Reproductive Medical Experts Comment on NEJM Article on Increased Risk of Birth Defects Following IVF

Leaders of American Society for Reproductive Medicine (ASRM) and Society for Assisted Reproductive Technology (SART) Offer Responses

Statement Attributable to Linda Giudice, MD, PhD, President-elect of the American Society for Reproductive Medicine (ASRM) 

“This study confirms what has been known for quite some time: Patients who need medical assistance to conceive have a somewhat higher risk of having children with birth defects than parents able to conceive on their own.  Patients considering medically assisted conception have been, and should continue to be, counseled on those risks prior to undergoing any treatment.”

Statement attributable to Glenn Schattman, MD, President of the Society for Assisted Reproductive Technology (SART) 

“It is important to note that women with a history of infertility who did not undergo ART treatments also had a higher increase of having children with birth defects. This combined with the finding that those using ICSI (Intra Cytoplasmic Sperm Injection) also had slightly elevated risks of birth defects suggest that the underlying problem that led them to seek medical assistance in the first place is likely contributing to the elevated risk of birth defects in their children.

Some results in this study are reassuring for patients: in cycles not including ICSI, the adjusted odds ratio for IVF conceived children did NOT show a significant difference in birth defects and children born following embryo freezing had no higher risk of birth defects than naturally conceived children.

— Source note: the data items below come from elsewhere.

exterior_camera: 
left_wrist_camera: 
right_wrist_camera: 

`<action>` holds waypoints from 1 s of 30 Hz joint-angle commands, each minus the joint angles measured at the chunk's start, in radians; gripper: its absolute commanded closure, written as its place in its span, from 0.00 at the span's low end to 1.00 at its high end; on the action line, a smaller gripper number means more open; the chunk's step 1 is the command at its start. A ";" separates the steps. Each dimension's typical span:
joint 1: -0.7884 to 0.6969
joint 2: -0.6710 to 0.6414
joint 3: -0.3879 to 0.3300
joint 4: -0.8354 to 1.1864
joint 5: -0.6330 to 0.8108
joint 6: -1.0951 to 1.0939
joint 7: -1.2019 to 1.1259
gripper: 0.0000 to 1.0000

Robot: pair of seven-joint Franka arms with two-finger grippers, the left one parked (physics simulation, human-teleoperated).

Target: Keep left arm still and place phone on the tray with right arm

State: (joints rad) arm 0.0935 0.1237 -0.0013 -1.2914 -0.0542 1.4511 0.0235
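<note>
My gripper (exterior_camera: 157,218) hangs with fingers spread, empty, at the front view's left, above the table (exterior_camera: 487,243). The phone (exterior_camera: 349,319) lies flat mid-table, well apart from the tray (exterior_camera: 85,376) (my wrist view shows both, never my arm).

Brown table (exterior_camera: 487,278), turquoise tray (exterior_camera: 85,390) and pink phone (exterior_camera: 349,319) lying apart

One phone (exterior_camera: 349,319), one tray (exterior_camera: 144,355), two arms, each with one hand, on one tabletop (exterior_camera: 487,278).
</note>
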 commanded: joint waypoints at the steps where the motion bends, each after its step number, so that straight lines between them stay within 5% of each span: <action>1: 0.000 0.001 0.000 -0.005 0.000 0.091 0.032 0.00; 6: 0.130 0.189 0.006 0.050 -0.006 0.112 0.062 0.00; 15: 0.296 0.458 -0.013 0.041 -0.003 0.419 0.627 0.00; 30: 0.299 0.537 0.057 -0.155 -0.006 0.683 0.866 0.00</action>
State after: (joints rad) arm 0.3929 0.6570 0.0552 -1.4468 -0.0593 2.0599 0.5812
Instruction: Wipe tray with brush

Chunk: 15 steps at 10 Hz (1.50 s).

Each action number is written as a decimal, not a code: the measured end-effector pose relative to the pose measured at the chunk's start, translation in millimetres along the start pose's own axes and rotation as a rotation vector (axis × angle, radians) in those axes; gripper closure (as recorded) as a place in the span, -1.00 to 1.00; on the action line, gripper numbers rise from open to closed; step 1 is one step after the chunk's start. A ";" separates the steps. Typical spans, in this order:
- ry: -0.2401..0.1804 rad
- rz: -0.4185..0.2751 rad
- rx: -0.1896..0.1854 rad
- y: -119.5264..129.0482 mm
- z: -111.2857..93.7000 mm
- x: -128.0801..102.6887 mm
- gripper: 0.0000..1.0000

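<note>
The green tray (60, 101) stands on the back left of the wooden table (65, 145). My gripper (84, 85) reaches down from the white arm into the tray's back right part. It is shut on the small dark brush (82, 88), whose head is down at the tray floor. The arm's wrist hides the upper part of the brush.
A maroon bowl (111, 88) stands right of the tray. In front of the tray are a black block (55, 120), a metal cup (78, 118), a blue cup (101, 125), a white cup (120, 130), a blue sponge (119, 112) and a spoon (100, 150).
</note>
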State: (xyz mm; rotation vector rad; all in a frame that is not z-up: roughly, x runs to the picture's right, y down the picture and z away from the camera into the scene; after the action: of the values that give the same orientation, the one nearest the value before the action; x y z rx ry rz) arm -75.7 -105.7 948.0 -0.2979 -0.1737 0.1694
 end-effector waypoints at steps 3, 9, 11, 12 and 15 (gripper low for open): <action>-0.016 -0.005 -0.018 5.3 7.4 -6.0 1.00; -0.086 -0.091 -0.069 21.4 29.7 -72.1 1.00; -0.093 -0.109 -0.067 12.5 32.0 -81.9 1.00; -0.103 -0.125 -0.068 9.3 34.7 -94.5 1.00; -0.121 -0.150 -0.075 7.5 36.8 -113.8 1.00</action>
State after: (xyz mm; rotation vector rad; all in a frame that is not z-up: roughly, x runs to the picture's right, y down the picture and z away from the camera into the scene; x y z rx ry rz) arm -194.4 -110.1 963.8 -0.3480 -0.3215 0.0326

These are interesting and important findings and we will need much more research to allow us to help patients overcome their infertility with treatments that are as safe as possible for them and the children born from the treatments.”

 

The American Society for Reproductive Medicine, founded in 1944, is an organization of 8,000 physicians, researchers, nurses, technicians and other professionals dedicated to advancing knowledge and expertise in reproductive biology.  Affiliated societies include the Society for Assisted Reproductive Technology, the Society for Male Reproduction and Urology, the Society for Reproductive Endocrinology and Infertility, the Society of Reproductive Surgeons, and the Society of Reproductive Biologists and Technologists.

The Society for Assisted Reproductive Technology, an ASRM affiliate,  is the primary organization of professionals dedicated to the practice of assisted reproductive technologies (ART) in the United States. The organization includes more than 393 member practices, representing more than 85 percent of the ART clinics in the country. SART’s mission is to set and help maintain the standards for ART in an effort to better serve its members and their patients.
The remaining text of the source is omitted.